How to complete this task
Below are the records; copy exactly the stretch from the line containing "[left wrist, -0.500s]" through the line containing "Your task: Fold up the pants", both ends included, and nothing else.

Material provided
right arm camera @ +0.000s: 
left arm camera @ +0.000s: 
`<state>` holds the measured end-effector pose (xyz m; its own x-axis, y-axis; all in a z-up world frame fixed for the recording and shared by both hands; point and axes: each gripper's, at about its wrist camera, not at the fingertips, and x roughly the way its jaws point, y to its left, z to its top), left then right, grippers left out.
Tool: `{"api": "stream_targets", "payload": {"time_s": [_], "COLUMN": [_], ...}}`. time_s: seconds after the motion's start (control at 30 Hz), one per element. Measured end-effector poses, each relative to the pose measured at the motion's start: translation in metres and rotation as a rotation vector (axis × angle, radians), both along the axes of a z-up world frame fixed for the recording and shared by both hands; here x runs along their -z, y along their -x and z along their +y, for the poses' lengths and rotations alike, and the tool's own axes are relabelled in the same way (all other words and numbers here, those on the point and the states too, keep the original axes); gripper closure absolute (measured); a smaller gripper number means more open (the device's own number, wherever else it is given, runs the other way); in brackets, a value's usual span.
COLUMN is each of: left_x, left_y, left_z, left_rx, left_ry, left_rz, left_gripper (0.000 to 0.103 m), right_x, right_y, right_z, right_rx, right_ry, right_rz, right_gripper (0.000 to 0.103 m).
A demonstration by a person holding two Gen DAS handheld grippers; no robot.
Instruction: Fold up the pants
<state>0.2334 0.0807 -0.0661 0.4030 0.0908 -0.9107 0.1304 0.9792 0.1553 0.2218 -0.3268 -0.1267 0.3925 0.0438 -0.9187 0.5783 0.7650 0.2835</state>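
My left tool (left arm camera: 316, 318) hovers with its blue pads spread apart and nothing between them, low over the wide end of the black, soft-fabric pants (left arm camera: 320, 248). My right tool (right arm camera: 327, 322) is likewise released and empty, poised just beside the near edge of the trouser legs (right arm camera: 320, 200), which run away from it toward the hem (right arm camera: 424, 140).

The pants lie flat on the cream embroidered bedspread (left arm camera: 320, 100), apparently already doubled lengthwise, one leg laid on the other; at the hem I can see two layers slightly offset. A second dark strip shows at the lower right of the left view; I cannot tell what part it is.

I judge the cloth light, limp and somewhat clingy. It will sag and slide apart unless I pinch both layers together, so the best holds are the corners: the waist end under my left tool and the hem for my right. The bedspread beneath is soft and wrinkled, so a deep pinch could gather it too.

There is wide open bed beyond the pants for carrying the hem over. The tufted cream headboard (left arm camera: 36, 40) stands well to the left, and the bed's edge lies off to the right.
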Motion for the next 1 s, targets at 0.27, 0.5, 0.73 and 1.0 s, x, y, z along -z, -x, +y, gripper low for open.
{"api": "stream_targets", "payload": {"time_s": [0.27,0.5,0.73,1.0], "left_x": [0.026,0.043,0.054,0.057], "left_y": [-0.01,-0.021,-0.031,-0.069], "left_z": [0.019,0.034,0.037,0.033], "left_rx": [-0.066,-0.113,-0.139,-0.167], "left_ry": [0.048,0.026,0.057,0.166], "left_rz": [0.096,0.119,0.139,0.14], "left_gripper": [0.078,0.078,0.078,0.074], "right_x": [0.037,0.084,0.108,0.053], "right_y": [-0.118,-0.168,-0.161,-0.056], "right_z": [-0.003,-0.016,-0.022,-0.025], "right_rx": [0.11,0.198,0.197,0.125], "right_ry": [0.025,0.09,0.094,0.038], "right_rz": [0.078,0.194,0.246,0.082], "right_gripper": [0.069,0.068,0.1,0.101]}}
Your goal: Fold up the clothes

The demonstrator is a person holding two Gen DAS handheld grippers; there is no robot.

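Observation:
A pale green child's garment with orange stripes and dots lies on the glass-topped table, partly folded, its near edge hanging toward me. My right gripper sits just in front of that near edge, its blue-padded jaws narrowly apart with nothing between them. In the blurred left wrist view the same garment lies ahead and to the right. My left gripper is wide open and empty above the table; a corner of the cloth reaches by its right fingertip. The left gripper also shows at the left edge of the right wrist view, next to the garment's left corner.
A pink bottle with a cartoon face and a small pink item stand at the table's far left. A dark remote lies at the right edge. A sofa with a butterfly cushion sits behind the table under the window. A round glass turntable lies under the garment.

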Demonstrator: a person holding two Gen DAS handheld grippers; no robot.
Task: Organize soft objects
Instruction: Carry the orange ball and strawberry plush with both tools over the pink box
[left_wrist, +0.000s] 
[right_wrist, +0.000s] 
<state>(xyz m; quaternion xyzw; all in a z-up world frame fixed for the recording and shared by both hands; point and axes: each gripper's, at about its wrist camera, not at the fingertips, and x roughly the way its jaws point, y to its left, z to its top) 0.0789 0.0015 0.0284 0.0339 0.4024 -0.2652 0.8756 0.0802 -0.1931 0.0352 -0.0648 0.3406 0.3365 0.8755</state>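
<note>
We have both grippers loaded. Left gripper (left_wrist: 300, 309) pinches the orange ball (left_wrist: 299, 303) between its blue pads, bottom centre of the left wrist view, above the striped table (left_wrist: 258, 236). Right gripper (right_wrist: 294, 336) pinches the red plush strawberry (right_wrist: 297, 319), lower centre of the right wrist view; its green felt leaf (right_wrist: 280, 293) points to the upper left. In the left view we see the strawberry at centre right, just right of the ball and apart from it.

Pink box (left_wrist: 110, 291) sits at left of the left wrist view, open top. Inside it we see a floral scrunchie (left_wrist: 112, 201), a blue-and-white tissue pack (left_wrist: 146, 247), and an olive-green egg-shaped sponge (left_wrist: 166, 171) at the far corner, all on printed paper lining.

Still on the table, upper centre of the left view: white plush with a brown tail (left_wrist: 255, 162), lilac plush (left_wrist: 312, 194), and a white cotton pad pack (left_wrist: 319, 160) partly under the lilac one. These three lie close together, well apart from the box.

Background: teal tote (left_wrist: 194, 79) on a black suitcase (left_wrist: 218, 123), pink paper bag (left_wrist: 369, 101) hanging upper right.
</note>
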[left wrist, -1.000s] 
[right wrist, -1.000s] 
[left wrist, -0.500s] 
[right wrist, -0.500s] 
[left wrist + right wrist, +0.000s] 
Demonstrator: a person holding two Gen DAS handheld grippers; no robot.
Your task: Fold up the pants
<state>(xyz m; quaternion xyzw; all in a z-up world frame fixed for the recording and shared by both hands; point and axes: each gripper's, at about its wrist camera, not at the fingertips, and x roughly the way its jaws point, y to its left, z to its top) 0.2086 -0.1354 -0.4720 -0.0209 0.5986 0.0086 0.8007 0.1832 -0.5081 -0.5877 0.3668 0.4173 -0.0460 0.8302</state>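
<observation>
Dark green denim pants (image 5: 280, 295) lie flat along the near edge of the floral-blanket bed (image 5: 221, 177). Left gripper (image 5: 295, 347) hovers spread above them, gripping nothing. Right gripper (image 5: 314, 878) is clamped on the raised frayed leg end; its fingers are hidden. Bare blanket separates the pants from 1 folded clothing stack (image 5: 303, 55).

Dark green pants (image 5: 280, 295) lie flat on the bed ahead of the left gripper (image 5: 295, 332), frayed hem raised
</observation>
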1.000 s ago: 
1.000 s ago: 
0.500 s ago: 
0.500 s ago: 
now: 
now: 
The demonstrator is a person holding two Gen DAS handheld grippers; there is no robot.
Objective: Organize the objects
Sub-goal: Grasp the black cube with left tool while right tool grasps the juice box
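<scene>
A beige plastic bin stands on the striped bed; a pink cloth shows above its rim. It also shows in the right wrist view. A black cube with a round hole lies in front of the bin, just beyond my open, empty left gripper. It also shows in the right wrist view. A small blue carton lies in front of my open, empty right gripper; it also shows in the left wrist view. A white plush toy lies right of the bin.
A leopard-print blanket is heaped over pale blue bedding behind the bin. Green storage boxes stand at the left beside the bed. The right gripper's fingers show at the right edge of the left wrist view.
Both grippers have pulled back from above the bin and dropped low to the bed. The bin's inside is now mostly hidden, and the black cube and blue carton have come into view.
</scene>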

Result
[left wrist, -0.500s] 
[right wrist, -0.500s] 
[left wrist + right wrist, +0.000s] 
Demonstrator: a person holding two Gen DAS handheld grippers; no robot.
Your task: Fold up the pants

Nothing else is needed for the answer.